Review Comment:
The paper presents a survey of methodologies for publishing government data as linked open data, so called linked open government data (LOGD). The authors identified 25 relevant papers and analyzed them to answer 4 research questions about methodologies described in the papers. On the base of the analysis, they derive a new unified model for publishing LOGD.
(1) Suitability as introductory text, targeted at researchers, PhD students, or practitioners, to get started on the covered topic.
The paper is a survey paper and as such it shall serve as an introductory text. However, in the introduction to the paper there are several problems which need to be addressed by the authors.
The first sentence states that "linking and combining datasets have become major topics for data consumers". However, there are many well-known issues consumers have to deal with, e.g. data quality or provenance. Linking and combining is a topic for some of them. Many of them however even do not know that linking and combining is possible and some of them even do not need this. They typically work with a sole dataset. Therefore, it is a question for which consumers this is a major topic. An analysis would be necessary for such a strong statement.
There are several statements in the first paragraph of the introduction that are maybe true but the paper does not provide any evidence for them.
1) using simple algorithms to convert data to LOD, without curration efforts - the referenced papers 1,2,3 do not say this. Is there any analysis which shows this? If there is no analysis known, some examples of datasets suffering from these issues should be presented.
2) focus on metadata instead of data - again, the referenced papers 1,2,3 do not state this.
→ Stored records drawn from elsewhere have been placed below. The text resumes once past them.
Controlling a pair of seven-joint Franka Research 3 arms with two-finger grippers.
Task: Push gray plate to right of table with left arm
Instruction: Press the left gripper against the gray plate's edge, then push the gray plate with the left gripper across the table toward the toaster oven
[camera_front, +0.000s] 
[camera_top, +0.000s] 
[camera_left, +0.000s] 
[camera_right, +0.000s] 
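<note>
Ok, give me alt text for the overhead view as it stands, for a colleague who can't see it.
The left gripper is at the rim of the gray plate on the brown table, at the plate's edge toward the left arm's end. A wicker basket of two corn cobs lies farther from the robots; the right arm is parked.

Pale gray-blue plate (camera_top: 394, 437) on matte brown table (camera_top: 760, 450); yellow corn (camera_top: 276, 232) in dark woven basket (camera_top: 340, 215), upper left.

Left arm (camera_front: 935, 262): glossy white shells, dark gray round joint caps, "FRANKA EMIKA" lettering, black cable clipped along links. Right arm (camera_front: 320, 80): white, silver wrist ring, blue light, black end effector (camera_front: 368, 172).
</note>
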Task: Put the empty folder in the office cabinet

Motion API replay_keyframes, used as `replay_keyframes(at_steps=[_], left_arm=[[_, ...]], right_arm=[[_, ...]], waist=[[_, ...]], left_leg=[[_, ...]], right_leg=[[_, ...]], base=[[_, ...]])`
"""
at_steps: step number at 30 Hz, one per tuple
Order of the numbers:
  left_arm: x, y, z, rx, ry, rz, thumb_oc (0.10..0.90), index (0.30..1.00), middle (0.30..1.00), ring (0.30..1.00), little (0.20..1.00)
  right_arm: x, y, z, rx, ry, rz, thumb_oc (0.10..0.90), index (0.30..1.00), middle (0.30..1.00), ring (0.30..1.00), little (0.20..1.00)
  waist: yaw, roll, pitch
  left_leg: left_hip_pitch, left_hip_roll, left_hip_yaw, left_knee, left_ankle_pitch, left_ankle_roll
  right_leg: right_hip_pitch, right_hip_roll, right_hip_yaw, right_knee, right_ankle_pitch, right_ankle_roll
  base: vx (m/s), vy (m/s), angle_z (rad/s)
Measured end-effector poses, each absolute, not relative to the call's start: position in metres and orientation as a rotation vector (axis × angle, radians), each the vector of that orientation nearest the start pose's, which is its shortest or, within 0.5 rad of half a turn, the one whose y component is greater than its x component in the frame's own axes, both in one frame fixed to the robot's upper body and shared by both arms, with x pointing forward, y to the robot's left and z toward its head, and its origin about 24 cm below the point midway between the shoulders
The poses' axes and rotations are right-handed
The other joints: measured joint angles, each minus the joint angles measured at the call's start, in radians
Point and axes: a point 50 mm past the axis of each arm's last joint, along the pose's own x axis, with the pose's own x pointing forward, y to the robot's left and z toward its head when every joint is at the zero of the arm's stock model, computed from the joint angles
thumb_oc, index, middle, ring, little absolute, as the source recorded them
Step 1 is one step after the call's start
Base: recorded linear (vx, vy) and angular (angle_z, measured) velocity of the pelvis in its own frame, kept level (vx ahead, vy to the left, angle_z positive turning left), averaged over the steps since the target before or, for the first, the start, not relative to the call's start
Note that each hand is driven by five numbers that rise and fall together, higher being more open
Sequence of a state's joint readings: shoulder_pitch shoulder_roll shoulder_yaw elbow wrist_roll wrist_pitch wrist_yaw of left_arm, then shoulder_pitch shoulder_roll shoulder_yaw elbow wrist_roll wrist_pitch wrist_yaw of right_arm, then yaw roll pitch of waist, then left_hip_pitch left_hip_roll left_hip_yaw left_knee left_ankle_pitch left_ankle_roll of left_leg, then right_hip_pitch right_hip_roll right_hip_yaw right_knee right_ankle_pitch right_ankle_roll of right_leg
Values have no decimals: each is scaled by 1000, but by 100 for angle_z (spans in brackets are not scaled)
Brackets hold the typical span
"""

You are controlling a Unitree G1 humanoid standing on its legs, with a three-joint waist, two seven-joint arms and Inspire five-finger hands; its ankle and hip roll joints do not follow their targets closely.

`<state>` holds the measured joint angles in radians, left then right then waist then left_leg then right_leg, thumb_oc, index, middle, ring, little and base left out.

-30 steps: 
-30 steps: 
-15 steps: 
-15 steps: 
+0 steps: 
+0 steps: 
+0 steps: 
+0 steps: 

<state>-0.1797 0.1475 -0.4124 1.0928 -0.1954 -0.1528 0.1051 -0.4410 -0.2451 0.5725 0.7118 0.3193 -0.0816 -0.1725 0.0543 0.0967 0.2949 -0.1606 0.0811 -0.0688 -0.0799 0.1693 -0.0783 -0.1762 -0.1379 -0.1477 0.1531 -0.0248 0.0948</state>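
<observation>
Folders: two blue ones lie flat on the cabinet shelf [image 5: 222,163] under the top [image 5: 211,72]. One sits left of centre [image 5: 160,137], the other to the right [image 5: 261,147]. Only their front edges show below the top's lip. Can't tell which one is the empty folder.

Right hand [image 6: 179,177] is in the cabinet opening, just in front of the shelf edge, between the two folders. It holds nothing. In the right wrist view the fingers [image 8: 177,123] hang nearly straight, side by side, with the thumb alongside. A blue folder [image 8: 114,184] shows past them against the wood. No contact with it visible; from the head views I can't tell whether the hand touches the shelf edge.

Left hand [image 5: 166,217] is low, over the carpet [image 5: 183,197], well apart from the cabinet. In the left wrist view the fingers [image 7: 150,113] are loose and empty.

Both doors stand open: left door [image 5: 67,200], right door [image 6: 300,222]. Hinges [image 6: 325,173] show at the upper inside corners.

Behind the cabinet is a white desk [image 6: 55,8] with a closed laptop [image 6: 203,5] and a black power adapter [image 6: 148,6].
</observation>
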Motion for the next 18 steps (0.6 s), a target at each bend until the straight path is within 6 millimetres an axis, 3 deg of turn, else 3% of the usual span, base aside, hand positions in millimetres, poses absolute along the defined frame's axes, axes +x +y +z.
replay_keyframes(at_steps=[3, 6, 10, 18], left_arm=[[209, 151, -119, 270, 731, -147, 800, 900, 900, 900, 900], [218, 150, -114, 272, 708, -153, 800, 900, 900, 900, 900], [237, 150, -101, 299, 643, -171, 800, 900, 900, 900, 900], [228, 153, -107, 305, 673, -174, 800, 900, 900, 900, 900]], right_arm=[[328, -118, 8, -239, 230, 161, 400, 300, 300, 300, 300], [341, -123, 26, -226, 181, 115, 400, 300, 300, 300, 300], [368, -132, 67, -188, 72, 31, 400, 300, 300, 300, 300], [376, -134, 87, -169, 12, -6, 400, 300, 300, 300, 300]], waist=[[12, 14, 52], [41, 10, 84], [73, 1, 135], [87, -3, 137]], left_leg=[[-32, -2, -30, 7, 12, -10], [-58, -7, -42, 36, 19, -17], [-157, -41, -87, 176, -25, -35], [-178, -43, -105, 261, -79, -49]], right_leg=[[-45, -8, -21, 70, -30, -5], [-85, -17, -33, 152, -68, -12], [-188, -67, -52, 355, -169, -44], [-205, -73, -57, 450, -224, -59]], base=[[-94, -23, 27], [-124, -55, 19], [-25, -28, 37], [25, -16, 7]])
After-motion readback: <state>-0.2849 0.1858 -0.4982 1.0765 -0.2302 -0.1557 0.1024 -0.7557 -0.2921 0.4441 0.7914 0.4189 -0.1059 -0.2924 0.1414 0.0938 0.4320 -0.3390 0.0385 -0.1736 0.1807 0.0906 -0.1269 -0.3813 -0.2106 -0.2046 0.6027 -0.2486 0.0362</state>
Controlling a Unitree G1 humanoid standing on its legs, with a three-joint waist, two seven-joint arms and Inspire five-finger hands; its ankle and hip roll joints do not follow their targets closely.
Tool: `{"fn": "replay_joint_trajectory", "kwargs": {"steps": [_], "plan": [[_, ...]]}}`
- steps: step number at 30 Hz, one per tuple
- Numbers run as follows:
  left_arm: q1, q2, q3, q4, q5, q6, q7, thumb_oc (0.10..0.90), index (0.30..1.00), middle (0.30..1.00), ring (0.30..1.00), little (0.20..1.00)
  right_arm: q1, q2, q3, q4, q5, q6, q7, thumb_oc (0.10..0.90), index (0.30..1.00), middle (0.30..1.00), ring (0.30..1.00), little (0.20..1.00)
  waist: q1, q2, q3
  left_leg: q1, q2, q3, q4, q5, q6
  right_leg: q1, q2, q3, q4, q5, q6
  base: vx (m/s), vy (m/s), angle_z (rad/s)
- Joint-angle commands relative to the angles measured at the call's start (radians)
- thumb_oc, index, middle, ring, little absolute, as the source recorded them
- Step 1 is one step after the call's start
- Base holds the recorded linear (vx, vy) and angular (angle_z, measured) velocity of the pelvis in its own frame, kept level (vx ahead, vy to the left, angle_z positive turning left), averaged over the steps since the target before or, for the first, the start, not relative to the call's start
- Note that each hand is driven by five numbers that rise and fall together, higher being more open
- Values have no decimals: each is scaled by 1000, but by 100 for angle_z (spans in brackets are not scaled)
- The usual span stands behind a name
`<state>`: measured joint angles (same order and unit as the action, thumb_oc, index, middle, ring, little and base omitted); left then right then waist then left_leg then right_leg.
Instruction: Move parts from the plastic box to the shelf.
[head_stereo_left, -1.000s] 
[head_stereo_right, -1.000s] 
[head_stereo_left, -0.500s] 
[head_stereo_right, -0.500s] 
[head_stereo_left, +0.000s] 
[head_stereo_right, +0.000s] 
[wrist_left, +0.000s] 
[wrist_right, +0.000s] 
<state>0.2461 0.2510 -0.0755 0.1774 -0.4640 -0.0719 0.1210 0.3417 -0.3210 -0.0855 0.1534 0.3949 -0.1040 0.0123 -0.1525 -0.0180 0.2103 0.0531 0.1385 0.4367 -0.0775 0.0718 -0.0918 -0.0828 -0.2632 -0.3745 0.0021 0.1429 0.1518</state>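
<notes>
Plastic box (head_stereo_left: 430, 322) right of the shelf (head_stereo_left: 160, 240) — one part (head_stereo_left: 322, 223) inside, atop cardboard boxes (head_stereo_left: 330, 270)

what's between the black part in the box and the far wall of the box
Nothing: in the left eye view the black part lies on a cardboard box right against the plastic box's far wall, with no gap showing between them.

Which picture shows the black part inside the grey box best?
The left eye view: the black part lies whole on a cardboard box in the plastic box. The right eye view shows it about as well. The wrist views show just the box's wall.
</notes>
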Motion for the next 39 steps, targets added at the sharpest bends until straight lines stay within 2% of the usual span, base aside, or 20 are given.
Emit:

An analysis showing this or at least some examples should be provided and explained.
The end of the first paragraph of the introduction (starting at line 34, 2nd column) is about open data in general, not linked government data. How is this related to and relevant for the paper and the surrounding paragraphs? It shall be explained better.
In the second paragraph of the introduction, the authors say that government data has many important applications. We can agree with this intuitivelly. However, the referenced work 6 does not seem to be a relevant evidence for this statement. According to its abstract, its purpose is to investigate best practices of publishing linked data and how they are applied in practice. Not a word about applications of governmental linked data.
The statement on the 2nd page, 1st column, 1st line that the LOD cloud comprises 200 linked datasets is not true. It is probably a typo, not consistent with Fig. 1. However, there is a more serious problem. Referencing datahub.io is not relevant here. Several years ago the original datahub.io service as a data catalog was shut down and replaced by a commercial product. It seems that it does not work at all now. The authors of lod-cloud.net maintain their own list of datasets which is described here: https://lod-cloud.net/#about .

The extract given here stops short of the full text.